* [To do] Could you set down exactly the lines of the data below, starting at the one that holds "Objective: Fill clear" and ending at the one that holds "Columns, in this", both included, and only those?

* [Excerpted data]
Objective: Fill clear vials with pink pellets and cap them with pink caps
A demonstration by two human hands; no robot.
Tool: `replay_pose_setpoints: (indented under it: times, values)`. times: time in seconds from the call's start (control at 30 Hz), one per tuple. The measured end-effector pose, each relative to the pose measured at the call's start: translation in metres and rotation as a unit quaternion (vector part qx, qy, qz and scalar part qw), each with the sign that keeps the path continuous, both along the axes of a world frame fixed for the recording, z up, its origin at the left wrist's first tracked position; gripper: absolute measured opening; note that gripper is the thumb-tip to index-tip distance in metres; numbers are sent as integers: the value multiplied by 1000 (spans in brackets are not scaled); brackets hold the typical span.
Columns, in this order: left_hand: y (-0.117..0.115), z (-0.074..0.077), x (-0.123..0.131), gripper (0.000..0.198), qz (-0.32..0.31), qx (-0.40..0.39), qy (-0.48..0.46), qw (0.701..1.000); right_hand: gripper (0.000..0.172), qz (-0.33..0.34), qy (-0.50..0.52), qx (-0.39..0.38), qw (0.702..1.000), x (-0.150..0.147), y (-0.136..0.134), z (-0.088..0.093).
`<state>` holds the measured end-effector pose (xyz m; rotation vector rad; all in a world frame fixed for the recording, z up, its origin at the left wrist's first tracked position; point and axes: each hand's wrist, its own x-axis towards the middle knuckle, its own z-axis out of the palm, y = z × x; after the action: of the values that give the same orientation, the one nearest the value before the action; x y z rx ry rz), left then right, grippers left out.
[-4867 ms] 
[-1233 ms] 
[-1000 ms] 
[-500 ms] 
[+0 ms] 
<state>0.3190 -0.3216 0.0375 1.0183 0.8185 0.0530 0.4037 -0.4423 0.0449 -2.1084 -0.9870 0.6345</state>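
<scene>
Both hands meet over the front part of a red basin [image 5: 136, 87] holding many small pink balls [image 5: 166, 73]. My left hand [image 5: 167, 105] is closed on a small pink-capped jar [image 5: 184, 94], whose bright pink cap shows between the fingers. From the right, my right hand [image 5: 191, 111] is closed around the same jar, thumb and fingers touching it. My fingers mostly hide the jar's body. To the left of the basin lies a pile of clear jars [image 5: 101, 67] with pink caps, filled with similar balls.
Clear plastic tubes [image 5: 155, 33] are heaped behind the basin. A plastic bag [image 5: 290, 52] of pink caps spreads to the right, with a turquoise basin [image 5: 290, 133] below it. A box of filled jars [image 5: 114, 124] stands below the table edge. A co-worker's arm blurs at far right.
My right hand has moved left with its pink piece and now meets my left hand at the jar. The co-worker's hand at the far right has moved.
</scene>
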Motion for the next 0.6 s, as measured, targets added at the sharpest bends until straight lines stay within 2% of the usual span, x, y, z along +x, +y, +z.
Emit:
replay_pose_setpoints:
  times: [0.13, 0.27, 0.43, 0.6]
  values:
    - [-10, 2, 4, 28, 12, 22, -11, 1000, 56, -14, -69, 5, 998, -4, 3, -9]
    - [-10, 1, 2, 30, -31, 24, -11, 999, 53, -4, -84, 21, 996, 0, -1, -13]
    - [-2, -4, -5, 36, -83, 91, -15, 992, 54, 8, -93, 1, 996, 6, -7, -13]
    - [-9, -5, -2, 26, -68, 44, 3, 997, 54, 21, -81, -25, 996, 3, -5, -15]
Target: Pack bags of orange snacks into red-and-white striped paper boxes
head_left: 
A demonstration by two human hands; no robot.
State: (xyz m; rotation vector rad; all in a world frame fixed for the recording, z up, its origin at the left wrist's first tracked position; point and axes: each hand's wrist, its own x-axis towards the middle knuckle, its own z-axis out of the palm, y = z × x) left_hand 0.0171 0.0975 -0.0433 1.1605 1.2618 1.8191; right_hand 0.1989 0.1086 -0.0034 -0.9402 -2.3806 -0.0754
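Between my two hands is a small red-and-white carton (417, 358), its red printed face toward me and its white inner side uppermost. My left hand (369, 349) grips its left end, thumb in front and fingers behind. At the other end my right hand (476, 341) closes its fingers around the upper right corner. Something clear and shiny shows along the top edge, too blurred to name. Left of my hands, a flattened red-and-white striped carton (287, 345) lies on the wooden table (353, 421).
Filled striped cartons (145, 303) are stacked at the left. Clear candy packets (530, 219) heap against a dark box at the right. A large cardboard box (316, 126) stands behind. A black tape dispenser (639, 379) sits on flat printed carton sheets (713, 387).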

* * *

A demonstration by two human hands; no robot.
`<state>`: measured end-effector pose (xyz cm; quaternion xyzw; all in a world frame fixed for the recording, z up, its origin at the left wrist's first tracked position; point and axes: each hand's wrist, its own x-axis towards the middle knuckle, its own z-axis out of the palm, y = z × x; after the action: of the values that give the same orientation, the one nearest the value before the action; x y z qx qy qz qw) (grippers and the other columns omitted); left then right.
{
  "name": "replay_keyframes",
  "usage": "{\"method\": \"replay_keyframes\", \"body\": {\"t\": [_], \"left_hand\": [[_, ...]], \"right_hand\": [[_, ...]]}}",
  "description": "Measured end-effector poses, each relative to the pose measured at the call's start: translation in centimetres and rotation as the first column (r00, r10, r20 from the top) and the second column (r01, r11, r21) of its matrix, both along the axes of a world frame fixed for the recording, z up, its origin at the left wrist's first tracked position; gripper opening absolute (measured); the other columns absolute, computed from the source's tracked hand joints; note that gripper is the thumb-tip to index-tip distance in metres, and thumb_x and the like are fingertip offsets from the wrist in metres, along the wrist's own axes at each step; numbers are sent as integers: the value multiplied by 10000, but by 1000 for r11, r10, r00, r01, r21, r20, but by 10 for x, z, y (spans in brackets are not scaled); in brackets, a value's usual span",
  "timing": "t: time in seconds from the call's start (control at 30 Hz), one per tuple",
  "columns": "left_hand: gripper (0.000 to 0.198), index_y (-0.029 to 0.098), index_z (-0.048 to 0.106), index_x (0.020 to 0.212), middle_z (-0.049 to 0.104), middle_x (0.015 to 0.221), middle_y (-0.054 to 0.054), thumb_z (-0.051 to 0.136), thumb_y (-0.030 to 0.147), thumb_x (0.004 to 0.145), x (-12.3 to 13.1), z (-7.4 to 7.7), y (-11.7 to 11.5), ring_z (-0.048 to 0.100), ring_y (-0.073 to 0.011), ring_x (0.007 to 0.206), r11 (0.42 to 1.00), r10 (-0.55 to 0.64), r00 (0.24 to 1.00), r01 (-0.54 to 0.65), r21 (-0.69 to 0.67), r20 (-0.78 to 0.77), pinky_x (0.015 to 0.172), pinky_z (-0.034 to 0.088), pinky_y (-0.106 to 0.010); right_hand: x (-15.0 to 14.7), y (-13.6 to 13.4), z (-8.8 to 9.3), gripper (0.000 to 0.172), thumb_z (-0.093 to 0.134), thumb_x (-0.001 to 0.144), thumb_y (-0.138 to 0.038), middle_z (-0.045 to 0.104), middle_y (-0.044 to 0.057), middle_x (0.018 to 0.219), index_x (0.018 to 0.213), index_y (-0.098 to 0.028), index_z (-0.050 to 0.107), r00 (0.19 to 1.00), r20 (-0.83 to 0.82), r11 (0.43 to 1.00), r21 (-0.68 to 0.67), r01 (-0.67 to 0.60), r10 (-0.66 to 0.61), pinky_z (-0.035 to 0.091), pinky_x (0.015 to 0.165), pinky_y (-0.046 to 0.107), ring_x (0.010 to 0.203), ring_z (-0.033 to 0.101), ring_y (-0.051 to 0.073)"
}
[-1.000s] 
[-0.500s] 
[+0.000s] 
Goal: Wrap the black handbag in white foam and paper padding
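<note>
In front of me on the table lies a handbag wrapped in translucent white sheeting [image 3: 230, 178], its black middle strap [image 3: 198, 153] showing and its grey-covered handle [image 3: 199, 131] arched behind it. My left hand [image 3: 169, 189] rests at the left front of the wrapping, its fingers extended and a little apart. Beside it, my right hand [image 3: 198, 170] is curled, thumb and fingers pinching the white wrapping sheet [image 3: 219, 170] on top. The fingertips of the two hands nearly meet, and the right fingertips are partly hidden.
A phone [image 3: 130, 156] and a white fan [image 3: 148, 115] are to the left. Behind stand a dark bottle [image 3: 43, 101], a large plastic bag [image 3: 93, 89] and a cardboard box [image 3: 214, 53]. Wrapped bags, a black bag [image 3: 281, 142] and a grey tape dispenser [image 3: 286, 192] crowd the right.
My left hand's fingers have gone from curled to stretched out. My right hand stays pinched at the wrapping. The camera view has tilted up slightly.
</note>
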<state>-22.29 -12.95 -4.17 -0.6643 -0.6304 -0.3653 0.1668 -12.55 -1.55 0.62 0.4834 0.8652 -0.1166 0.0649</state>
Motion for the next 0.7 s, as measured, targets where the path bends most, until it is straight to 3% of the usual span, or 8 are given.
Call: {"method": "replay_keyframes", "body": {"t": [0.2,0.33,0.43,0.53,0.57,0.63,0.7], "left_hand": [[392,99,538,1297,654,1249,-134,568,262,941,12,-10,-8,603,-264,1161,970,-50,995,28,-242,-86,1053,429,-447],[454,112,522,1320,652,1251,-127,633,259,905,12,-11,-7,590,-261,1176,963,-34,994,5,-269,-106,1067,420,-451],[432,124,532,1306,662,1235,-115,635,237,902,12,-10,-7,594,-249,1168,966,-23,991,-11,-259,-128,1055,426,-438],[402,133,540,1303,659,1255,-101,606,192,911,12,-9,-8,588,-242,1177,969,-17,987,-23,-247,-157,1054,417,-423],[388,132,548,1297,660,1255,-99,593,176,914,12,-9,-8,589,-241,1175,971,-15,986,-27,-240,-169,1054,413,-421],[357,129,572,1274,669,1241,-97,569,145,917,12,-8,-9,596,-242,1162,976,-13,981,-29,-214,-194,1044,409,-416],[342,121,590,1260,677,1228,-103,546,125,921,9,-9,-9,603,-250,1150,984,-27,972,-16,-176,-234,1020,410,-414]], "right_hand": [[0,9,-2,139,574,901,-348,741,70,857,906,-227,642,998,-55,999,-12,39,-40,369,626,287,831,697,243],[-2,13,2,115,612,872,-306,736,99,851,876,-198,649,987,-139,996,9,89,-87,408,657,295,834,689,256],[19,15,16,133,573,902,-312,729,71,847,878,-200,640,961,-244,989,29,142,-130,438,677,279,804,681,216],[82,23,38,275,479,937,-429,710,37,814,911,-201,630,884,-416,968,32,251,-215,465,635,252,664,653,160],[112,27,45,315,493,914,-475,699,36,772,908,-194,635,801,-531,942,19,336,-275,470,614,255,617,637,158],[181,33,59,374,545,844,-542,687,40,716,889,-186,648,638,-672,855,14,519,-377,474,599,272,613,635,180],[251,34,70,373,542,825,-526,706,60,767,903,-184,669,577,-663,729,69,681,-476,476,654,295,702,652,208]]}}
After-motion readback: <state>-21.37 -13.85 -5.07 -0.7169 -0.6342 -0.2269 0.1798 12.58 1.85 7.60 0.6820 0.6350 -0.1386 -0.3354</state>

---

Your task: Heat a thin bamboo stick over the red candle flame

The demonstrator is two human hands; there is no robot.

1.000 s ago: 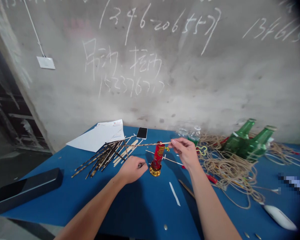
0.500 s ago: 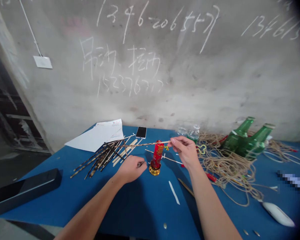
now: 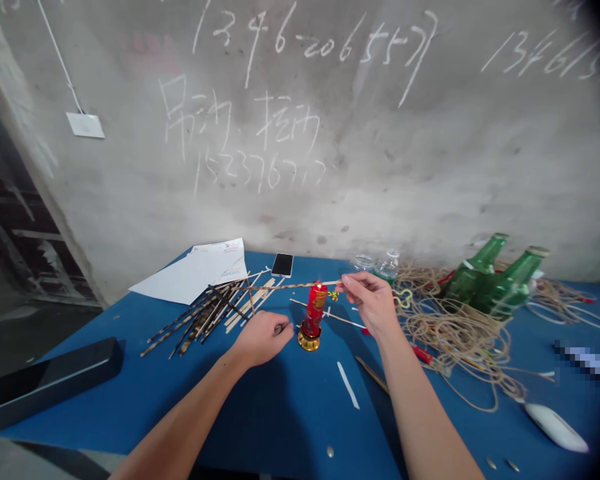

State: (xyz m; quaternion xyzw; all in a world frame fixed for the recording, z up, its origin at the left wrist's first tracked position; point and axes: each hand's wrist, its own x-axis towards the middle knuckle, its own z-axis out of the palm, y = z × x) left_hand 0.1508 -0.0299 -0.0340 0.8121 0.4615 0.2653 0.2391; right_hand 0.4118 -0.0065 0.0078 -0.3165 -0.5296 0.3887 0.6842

* [The answer]
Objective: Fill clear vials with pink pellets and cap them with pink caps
A demonstration by two human hands; no robot.
Tool: `replay_pose_setpoints: (indented under it: times, values)`. times: time in seconds from the call's start (control at 30 Hz), one per tuple. The measured end-effector pose, each relative to the pose measured at the call's start: translation in metres and rotation as a unit quaternion (vector part qx, qy, qz and scalar part qw), each with the sign that keeps the path continuous, both along the axes of a world frame fixed for the recording, z up, its origin at the left wrist's first tracked position; gripper: absolute measured opening; note that gripper is the thumb-tip to index-tip distance in metres; numbers are sent as integers: the value multiplied by 1000 (spans in brackets are not scaled); brackets hold the typical span.
Columns, in this order: left_hand: y (-0.117..0.115), z (-0.074..0.077), x (-0.123..0.131), gripper (0.000..0.198), qz (-0.32..0.31), qx (-0.40..0.39), qy (-0.48..0.46), qw (0.701..1.000); right_hand: gripper (0.000..0.172), qz (-0.33..0.34), qy (-0.50..0.52), qx (-0.39..0.38), qw (0.702..1.000), x (-0.150..0.147), y (-0.136..0.134), z (-0.088..0.093).

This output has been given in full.